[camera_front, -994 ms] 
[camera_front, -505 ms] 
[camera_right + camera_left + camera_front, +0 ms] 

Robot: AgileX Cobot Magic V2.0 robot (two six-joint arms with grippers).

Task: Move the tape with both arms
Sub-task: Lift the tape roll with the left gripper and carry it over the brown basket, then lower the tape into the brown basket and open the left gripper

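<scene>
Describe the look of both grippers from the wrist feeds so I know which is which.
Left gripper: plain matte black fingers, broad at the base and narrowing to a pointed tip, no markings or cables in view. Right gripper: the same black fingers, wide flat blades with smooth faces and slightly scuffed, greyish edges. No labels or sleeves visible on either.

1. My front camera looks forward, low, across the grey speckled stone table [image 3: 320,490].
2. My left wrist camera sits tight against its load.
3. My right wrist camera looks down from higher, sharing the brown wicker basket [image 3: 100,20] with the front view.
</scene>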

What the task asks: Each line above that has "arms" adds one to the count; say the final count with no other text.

Response area: 2